DATA SHOWN =>
Content starts
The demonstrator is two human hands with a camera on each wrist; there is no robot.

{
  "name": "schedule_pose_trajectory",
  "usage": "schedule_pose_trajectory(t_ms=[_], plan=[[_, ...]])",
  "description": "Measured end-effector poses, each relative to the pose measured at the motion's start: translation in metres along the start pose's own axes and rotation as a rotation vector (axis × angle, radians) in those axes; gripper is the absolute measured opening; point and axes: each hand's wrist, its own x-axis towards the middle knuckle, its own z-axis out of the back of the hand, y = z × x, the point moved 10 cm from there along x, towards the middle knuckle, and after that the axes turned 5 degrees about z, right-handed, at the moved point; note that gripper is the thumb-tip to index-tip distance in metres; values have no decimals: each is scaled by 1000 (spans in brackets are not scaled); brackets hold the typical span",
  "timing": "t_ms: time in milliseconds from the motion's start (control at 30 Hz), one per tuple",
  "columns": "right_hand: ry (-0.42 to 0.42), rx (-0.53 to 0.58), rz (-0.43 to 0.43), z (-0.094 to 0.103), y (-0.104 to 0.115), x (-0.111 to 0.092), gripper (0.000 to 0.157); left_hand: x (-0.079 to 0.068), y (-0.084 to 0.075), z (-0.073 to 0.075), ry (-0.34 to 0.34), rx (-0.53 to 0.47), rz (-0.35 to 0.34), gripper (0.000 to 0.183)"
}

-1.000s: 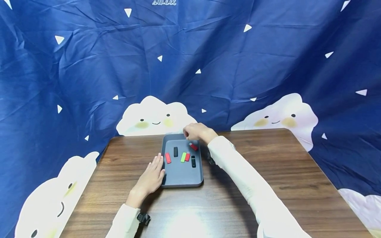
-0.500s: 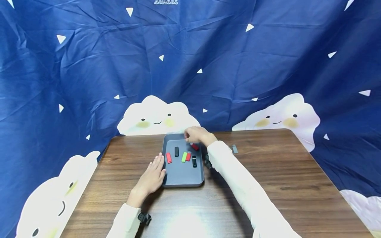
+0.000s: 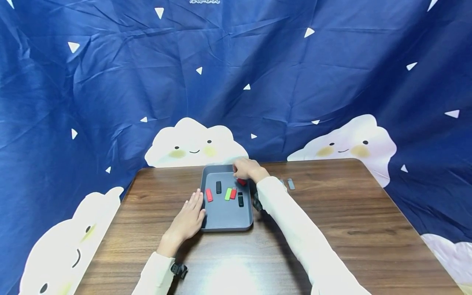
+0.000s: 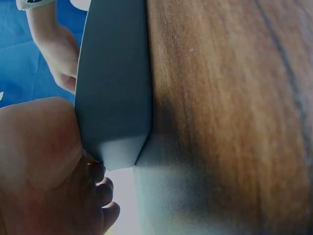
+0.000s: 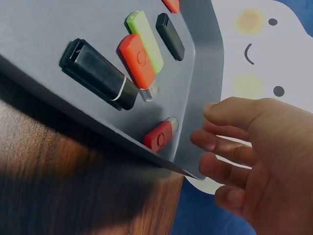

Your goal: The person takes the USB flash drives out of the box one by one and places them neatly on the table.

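Note:
My left hand [image 3: 186,217] lies with straight fingers along the left wall of a grey tray [image 3: 226,219]; its palm touches the wall in the left wrist view. Over the tray's far right corner hovers my right hand [image 5: 274,156], fingers loosely bent, nothing between them. Closest to it is a red USB stick [image 5: 161,135], partly covered by that hand in the head view. Also in the tray are an orange-red USB stick [image 5: 139,61], a green one [image 5: 145,41], a black one with a pale ring [image 5: 100,73], another black one [image 5: 170,36] and a red one [image 3: 209,195] at left.
The tray stands on a brown wooden table [image 3: 350,229]. To its right, beyond my right sleeve, lies a small grey flat piece [image 3: 291,184], with a second one [image 3: 282,182] mostly hidden. A blue curtain [image 3: 236,82] hangs behind the table.
My right hand has shifted slightly right and toward me, covering more of the nearby red USB stick. My left hand has stayed at the tray's wall.

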Motion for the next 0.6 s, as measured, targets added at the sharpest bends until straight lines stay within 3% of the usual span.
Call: schedule_pose_trajectory(t_ms=[233, 433, 600], plan=[[34, -34, -60, -5, -5, -2, 11, 2, 2, -1, 19, 15, 17, 62], [69, -65, -110, -11, -9, -7, 34, 0, 1, -2, 27, 15, 21, 62], [91, -81, -121, -14, -7, -11, 34, 0, 0, -1, 30, 17, 23, 63]])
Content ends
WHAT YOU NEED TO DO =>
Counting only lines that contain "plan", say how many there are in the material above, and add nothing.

TASK ANSWER =>
2